▶ Your instructions:
Please repeat the lines below exactly. Begin with the line containing "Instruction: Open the" and go on through the line containing "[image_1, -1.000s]".

▶ Data to examine:

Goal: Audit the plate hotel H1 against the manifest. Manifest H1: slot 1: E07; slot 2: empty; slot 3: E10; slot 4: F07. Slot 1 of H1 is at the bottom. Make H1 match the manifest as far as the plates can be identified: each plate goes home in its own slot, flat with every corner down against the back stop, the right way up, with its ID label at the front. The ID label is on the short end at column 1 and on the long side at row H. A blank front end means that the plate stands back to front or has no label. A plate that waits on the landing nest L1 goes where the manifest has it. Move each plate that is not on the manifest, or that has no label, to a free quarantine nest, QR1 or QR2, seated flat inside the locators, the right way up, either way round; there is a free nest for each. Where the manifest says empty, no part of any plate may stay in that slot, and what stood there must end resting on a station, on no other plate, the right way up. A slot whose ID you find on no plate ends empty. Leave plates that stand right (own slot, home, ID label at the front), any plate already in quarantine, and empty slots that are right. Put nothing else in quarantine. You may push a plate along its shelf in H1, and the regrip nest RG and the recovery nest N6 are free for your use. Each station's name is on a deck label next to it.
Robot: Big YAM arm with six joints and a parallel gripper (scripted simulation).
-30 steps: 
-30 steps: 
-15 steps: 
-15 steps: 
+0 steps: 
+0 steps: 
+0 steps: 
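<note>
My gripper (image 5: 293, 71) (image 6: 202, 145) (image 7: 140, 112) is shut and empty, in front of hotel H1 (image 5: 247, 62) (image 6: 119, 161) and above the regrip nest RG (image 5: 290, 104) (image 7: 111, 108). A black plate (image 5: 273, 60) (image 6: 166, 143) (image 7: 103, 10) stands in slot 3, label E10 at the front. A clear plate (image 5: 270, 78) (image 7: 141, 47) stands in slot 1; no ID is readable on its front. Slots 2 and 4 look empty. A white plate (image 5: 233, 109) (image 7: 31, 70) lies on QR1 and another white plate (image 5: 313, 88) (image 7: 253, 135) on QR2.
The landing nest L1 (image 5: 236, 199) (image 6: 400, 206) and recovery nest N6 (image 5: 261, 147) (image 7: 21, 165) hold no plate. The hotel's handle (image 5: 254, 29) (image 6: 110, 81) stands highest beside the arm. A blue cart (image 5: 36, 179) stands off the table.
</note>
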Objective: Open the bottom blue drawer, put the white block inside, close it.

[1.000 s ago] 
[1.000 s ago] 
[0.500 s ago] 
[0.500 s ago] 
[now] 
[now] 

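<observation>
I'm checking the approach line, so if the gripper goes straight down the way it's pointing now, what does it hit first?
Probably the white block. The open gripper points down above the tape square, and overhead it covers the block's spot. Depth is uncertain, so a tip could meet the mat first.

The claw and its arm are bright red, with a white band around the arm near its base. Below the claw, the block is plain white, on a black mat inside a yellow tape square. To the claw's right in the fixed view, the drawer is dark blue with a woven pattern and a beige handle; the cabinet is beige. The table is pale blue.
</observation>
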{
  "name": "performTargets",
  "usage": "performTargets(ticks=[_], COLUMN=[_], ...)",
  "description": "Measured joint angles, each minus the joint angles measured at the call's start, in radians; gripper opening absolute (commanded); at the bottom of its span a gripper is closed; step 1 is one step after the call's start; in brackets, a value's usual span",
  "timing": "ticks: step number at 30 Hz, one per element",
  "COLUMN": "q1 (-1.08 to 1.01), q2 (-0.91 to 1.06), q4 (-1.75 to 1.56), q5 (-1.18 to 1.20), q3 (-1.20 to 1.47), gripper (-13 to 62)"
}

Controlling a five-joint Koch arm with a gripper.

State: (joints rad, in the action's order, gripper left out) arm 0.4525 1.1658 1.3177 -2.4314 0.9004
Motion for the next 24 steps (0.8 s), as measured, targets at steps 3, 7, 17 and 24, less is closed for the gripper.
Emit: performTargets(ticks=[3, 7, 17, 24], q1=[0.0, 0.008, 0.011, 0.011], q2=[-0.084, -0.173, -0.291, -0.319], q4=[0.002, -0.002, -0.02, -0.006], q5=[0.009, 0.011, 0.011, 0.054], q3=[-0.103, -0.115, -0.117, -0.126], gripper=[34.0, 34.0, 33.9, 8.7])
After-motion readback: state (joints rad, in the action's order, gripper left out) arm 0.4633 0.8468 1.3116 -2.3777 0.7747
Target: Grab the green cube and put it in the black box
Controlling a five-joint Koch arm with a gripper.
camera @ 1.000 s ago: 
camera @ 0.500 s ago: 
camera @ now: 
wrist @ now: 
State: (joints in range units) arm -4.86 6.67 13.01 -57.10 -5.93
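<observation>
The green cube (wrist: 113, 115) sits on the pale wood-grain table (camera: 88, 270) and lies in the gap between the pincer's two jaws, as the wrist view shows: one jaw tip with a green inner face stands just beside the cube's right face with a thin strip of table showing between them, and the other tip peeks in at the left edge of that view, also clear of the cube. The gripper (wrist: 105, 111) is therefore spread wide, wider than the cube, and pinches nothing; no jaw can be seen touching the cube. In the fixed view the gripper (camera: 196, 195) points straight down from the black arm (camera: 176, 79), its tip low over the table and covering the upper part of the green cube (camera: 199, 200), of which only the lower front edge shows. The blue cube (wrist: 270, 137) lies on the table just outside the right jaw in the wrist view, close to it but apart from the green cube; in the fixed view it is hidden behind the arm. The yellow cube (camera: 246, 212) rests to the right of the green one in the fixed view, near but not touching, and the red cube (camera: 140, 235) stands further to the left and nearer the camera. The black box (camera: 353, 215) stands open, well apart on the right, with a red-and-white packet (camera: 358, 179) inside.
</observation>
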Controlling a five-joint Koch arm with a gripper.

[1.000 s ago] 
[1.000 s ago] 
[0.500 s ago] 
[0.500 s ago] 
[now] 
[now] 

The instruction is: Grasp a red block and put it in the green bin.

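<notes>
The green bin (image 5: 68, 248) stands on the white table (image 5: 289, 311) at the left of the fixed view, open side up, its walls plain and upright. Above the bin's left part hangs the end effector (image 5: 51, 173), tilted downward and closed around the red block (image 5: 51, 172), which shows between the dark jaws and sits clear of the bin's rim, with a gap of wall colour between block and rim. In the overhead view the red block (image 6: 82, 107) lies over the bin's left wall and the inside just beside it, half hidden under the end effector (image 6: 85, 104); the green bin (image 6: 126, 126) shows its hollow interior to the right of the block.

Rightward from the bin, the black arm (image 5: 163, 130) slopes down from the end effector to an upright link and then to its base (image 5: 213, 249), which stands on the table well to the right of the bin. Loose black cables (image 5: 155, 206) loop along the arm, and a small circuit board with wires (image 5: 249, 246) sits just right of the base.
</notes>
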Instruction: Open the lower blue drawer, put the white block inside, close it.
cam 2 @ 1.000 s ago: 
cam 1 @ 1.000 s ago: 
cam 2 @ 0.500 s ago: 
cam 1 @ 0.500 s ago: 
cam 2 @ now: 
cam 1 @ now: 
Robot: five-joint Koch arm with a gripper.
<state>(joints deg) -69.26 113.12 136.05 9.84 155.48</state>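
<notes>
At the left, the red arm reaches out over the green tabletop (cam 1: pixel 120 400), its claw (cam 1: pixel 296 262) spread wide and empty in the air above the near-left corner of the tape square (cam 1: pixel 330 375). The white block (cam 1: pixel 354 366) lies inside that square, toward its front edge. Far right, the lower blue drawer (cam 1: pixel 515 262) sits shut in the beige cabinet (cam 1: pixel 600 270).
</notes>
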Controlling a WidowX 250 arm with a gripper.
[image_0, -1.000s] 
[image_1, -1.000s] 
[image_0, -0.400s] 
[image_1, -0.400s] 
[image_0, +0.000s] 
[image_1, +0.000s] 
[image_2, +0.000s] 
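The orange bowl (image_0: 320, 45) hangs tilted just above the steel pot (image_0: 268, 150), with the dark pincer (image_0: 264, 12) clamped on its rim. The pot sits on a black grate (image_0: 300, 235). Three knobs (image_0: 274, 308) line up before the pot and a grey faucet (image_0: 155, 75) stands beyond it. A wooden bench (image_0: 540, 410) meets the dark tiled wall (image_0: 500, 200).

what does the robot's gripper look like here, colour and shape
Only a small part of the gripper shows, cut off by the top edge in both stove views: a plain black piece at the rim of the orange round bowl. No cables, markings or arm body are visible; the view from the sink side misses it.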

▶ Result:
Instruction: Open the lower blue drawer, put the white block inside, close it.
cam 2 @ 1.000 s ago: 
cam 1 @ 1.000 s ago: 
cam 2 @ 0.500 s ago: 
cam 1 @ 0.500 s ago: 
cam 2 @ now: 
cam 1 @ now: 
Robot: five-joint Koch arm with a gripper.
<state>(joints deg) -69.26 113.12 136.05 9.84 155.48</state>
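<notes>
At the left, the red arm reaches out over the green tabletop (cam 1: pixel 120 400), its claw (cam 1: pixel 296 262) spread wide and empty in the air above the near-left corner of the tape square (cam 1: pixel 330 375). The white block (cam 1: pixel 354 366) lies inside that square, toward its front edge. Far right, the lower blue drawer (cam 1: pixel 515 262) sits shut in the beige cabinet (cam 1: pixel 600 270).
</notes>
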Controlling a WidowX 250 arm with a gripper.
[image_0, -1.000s] 
[image_1, -1.000s] 

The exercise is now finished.